Data below
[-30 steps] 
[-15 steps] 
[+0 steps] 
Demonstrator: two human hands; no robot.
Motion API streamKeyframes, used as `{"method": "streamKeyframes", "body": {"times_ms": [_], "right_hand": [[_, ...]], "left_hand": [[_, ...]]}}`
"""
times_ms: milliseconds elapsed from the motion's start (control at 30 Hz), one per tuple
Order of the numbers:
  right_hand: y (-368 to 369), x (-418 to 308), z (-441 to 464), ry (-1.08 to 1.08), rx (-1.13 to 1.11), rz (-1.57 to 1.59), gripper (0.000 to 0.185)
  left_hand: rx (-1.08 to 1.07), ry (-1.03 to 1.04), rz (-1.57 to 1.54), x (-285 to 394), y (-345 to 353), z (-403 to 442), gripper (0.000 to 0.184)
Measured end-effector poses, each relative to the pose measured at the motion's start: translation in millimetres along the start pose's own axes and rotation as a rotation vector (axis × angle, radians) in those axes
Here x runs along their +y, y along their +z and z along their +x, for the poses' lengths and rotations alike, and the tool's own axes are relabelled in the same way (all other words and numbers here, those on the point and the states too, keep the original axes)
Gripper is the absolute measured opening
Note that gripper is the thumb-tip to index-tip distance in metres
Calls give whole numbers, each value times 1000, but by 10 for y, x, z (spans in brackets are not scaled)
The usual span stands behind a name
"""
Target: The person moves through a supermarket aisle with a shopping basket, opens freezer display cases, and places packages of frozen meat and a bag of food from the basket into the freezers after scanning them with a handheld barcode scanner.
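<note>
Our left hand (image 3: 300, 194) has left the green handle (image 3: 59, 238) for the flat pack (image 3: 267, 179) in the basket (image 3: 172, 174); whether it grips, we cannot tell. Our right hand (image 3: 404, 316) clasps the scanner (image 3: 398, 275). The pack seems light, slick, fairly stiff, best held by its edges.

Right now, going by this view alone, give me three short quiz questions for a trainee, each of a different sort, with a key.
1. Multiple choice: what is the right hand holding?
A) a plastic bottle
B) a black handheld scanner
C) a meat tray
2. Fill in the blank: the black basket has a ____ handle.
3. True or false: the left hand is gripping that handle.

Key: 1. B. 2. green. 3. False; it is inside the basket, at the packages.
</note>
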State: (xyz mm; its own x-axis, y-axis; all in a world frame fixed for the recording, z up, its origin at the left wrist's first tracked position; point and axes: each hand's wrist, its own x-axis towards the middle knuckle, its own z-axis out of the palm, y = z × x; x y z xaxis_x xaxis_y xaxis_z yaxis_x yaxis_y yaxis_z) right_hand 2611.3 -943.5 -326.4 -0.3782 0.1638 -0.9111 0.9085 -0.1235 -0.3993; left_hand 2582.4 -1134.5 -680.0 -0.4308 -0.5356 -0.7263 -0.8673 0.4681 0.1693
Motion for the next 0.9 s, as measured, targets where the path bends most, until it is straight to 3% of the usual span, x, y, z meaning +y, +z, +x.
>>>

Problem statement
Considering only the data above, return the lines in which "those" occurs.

Output below
Measured end-effector poses, each relative to the pose measured at the motion's start: translation in millimetres along the start pose's own axes and rotation as a rotation vector (axis × angle, radians) in those axes
Here x runs along their +y, y along their +z and z along their +x, for the poses' lengths and rotations alike, and the tool's own axes are relabelled in the same way (all other words and numbers here, those on the point and the states too, keep the original axes)

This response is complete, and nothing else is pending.